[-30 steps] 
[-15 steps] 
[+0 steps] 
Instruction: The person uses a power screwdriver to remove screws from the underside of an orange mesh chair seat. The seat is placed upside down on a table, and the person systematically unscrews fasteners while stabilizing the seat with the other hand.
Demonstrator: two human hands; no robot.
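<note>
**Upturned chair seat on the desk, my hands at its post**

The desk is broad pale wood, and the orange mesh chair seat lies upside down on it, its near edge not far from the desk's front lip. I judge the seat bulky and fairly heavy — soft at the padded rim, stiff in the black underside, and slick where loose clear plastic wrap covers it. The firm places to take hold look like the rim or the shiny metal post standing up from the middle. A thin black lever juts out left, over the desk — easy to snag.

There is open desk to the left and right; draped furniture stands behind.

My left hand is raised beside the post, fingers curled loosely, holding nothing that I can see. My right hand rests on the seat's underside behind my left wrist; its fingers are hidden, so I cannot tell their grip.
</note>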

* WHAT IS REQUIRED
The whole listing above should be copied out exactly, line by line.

* TASK OUTPUT
[-30 steps] 
[-15 steps] 
[+0 steps] 
Instruction: The person uses a power screwdriver to remove screws from the underside of an orange mesh chair seat. The seat is placed upside down on a table, and the person systematically unscrews fasteners while stabilizing the seat with the other hand.
Demonstrator: two human hands; no robot.
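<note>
**Upturned chair seat on the desk, my hands at its post**

The desk is broad pale wood, and the orange mesh chair seat lies upside down on it, its near edge not far from the desk's front lip. I judge the seat bulky and fairly heavy — soft at the padded rim, stiff in the black underside, and slick where loose clear plastic wrap covers it. The firm places to take hold look like the rim or the shiny metal post standing up from the middle. A thin black lever juts out left, over the desk — easy to snag.

There is open desk to the left and right; draped furniture stands behind.

My left hand is raised beside the post, fingers curled loosely, holding nothing that I can see. My right hand rests on the seat's underside behind my left wrist; its fingers are hidden, so I cannot tell their grip.
</note>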

Nothing more is needed to complete the output.